[Stored data]

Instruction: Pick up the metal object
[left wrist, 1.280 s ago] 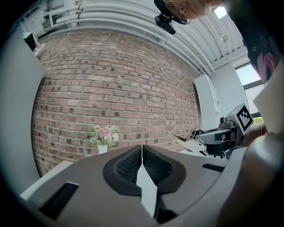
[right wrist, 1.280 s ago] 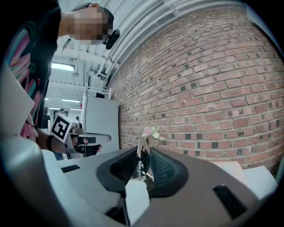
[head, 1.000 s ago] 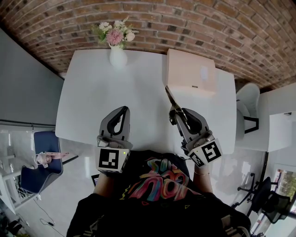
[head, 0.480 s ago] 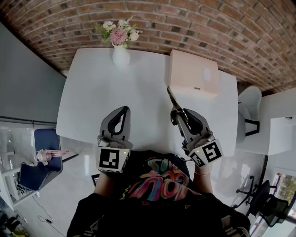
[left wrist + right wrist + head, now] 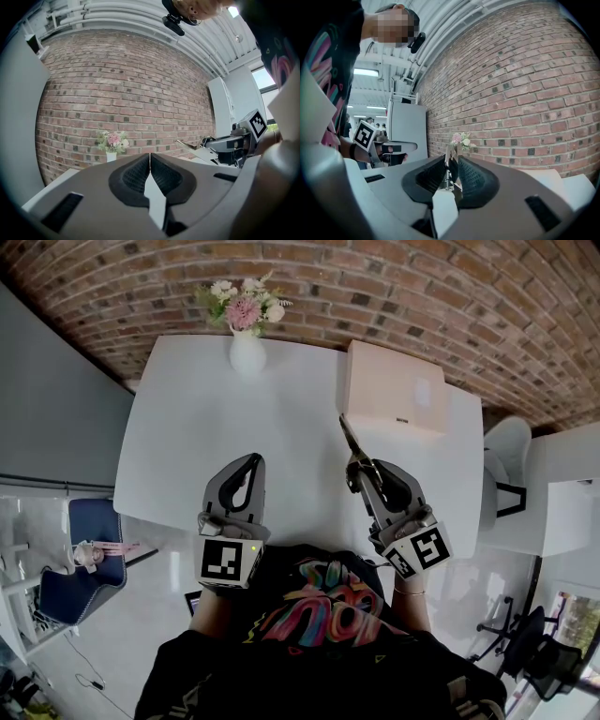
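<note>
Head view: one flower vase [image 5: 247,351] at 12 o'clock, one beige box [image 5: 394,388] at 1 o'clock on the table [image 5: 187,427] — right gripper [image 5: 359,471] grasps the metal object [image 5: 348,434] near the box; left gripper [image 5: 252,462] clenched, empty

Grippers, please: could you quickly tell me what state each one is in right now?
Left gripper: closed, holding nothing.
Right gripper: closed on the metal object.

Red brick wall [image 5: 422,287] behind a white table [image 5: 197,446]; perhaps a blue chair [image 5: 94,531] at left.
</note>
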Demonstrator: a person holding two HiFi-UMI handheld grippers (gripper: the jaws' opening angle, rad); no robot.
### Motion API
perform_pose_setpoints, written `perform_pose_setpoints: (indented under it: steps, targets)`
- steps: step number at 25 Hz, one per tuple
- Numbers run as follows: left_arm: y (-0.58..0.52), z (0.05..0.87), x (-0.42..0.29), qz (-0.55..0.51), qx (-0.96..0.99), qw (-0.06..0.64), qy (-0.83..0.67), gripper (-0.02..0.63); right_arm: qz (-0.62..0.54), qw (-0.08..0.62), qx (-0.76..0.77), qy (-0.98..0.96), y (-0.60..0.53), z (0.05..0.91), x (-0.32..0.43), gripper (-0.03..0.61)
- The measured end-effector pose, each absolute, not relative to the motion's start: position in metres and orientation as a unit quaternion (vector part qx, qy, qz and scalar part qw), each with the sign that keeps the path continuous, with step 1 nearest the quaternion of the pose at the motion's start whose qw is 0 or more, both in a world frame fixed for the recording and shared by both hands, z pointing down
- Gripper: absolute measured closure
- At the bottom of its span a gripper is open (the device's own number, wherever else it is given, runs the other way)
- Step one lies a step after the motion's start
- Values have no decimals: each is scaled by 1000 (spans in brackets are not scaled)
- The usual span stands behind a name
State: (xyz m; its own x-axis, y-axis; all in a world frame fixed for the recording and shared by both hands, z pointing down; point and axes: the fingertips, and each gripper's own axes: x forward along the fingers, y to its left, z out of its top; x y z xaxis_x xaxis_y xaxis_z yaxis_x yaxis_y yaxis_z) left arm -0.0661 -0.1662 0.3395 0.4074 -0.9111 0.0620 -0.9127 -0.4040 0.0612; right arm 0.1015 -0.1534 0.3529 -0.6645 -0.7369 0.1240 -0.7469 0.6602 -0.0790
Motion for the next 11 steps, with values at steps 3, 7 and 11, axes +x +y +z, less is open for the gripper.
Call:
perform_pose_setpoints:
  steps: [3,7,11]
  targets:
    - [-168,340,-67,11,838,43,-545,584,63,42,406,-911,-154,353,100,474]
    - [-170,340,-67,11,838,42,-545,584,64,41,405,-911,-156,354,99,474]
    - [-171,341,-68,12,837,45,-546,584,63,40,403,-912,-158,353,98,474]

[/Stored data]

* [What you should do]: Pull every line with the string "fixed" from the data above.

* [Task output]:
- The measured end-effector pose, each absolute, not relative to the motion's start: position in metres and orientation as a unit quaternion (vector part qx, qy, qz and scalar part qw), each with the sign that keeps the path continuous, with step 1 nearest the quaternion of the pose at the motion's start whose qw is 0 or more, both in a world frame fixed for the recording and shared by both hands, z pointing down
State: (xyz m; its own x-axis, y-axis; all in a world frame fixed for the recording and shared by both hands, z pointing down; point and axes: the fingertips, and each gripper's own axes: x forward along the fingers, y to its left, z out of its top; x y z xaxis_x xaxis_y xaxis_z yaxis_x yaxis_y yaxis_z) left arm -0.0661 -0.1662 0.3395 0.4074 -0.9111 0.0620 -0.9127 -0.4040 0.0612; right arm 0.1015 -0.1534 0.3529 -0.6645 -0.7369 0.1240 -0.7469 0.6602 -0.0790

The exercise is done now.